Sus hermanos explicaron su curiosa relación con la Iglesia. Ateo convencido desde muy joven, fue monaguillo en la Iglesia de su pueblo, Santaella (Córdoba) a primeros de los años 70, los años de la lucha contra la dictadura franquista. Pero no por convicción religiosa ni por fe cristiana, sino porque en el pueblo sólo había dos imprentas vietnamitas, la del Ayuntamiento y la de la Iglesia, y de esta forma podía imprimir los panfletos del PCE mientras el cura del pueblo estaba fuera dando misa. Desde entonces, y durante toda su vida, fue un militante comunista ejemplar, lo mejor de nuestra clase, uno de aquellos revolucionarios imprescindibles que luchan siempre. La última reunión en la que pudo participar es una muestra de ello. Tras la discusión y el debate, al final de la misma, pidió disculpas por anticipado por no poder participar en la actividad durante el siguiente período e informó de la enfermedad que le acababan de diagnosticar. Así vivió nuestro camarada la militancia, como una obligación revolucionaria con nuestra clase y los oprimidos, como una necesidad vital cual oxigeno y alimento para el cuerpo.
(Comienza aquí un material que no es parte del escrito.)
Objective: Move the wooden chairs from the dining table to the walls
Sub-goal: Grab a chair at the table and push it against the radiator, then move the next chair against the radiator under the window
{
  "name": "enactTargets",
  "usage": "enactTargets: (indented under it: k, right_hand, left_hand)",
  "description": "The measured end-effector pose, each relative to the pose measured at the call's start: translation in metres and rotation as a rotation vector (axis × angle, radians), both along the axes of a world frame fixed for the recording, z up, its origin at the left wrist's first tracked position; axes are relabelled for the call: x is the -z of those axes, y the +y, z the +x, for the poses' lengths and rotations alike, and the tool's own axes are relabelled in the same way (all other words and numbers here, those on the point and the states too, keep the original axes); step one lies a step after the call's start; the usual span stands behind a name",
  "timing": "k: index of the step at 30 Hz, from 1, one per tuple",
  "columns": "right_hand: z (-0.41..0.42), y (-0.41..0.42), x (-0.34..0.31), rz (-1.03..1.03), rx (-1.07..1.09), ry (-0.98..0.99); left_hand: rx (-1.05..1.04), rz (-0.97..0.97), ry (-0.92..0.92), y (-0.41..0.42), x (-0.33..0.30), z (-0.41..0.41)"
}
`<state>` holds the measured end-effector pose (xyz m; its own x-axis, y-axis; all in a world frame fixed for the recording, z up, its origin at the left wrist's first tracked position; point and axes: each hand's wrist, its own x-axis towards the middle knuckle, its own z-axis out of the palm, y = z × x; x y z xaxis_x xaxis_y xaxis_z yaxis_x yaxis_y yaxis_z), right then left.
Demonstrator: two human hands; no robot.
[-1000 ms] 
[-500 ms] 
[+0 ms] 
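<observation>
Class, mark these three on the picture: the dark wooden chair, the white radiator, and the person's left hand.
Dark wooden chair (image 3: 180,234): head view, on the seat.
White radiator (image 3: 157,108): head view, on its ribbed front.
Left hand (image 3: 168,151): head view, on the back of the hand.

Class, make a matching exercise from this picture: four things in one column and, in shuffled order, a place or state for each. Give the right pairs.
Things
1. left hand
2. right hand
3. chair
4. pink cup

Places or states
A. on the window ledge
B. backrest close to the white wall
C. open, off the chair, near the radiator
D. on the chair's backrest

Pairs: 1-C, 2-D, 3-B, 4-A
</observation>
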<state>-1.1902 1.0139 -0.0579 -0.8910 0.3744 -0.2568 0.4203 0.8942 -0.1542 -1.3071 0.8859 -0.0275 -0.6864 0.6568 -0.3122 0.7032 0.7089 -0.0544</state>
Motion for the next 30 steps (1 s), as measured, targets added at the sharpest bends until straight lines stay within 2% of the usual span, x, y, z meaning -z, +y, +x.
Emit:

Varios de los presentes tomaron la palabra, un joven compañero recitó, a modo de hip hop, unos versos que compuso en su recuerdo; escuchamos una canción que mandó un compañero de Euskal Herria; y entonamos La Internacional Comunista, para dar paso a una de esas comidas agradables que tanto le gustaba a Foca organizar.
Compartimos el recuerdo de nuestro camarada fallecido, pero nuestro verdadero homenaje no es éste, sino continuar con nuestra lucha hasta acabar con el capitalismo y construir una sociedad socialista.